= Robert E. Freed =

American businessman

Robert E. Freed (May 4, 1919 – July 17, 1974) was an American entertainment mogul and prominent civil rights leader in the state of Utah.

==Biography==

Robert E. Freed was born May 4, 1919, in Salt Lake City, Utah, one of four sons of Lester D. and Jasmine Young Freed, along with David L., Daniel and Peter. He married JoAnn Robinson on March 25, 1950, in Salt Lake City, and they had four sons, Mark, John, Paul and Christopher.

A lifetime resident of Utah, Freed was an active participant in the civic and political affairs of the state. Graduating from the University of Utah with high honors, he was invited to membership in Phi Kappa Phi. He majored in education with a degree in speech and theater. He was a co-founder of the Salt Lake Playbox Theatre in 1938 with Robert Hyde Wilson.

Freed served in the infantry for five years during World War II and received a battlefield commission, Purple Heart and the Bronze Star with Oak Leaf Cluster. He left the service in 1946 with the rank of First Lieutenant. After the war, he entered into an agreement to lease the Lagoon Amusement Park, in Farmington, Utah, and in 1946, became operational manager of it. Later, he became general manager with the position expanded to include the Terrace Ballroom and associated companies. It was under Freed's direction that Lagoon's major expansions were made. Together with his brothers, he rescued Lagoon from the brink of collapse and helped develop it into a first-class family amusement resort.

In 1963, Freed became president of the International Association of Amusement Parks (IAAP). He served as president of the National Ballroom Operators Association in 1965, and received many service awards from these two organizations.
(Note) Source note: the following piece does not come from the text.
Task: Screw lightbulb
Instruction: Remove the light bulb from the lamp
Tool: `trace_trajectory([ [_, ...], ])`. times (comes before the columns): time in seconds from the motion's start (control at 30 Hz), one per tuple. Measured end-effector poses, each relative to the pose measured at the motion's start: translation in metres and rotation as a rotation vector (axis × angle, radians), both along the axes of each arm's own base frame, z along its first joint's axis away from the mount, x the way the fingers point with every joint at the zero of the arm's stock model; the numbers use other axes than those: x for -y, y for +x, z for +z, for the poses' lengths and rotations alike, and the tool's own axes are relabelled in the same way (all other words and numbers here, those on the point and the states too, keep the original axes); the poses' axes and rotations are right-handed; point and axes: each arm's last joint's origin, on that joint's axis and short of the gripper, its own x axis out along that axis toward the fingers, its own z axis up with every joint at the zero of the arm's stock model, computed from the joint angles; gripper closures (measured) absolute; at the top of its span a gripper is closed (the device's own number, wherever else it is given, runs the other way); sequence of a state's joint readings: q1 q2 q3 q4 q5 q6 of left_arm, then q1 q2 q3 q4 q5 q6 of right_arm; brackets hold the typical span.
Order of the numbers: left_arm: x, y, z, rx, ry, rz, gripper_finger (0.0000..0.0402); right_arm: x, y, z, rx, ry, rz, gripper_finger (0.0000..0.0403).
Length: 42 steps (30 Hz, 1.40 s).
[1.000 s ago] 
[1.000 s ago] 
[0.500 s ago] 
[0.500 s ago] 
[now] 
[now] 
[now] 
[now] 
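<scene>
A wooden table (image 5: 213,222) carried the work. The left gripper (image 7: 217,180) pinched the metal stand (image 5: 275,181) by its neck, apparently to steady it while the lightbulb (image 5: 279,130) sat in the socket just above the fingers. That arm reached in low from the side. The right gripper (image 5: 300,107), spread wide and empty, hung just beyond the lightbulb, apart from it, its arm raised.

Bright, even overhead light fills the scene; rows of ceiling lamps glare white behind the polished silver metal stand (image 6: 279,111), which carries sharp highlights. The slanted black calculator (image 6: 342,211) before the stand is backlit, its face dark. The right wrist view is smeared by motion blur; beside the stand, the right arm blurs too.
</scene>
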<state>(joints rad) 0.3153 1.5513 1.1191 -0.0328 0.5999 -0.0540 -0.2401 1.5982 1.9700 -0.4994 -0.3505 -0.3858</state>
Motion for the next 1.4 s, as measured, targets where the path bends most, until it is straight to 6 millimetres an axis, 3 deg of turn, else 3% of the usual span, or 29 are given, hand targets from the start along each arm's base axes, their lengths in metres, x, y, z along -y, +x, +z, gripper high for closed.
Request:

The award which gave Freed his greatest satisfaction was the one presented to him by the Utah Chapter of the National Association for the Advancement of Colored People, the "Human Rights" award, making him the first life-member of this organization in Utah. Freed was fiercely dedicated to the causes of equality; when the Freed family and their partner, Ranch Kimball, took over the lease of Lagoon, the terms forbade blacks in the swimming pool and the ballroom in accordance with a Farmington town ordinance. By the late 1940s, Robert Freed had succeeded in fully opening Lagoon to blacks; and when his company acquired the Rainbow Gardens, later known as the Terrace Ballroom, the same policy was adopted. Freed once said, "One of the most satisfying experiences of my life was long ago, before civil rights. Legislation was passed, when Lagoon opened its doors to people of all races." In 1965, he was chairman of the Utah State Advisory Committee to the United States Commission on Civil Rights, and had served as president of the United Nations of Utah. He had also been treasurer of the Salt Lake County Republican Central committee for eight years.

Freed was a life member of the Actor's Fund of America and established the Lagoon Opera House as a part of his commitment to theater. In addition, Freed was a member of the Alumni Board of the University of Utah, the Salt Lake Chamber of Commerce and the University Club.

He died on July 17, 1974, in Salt Lake City of cancer.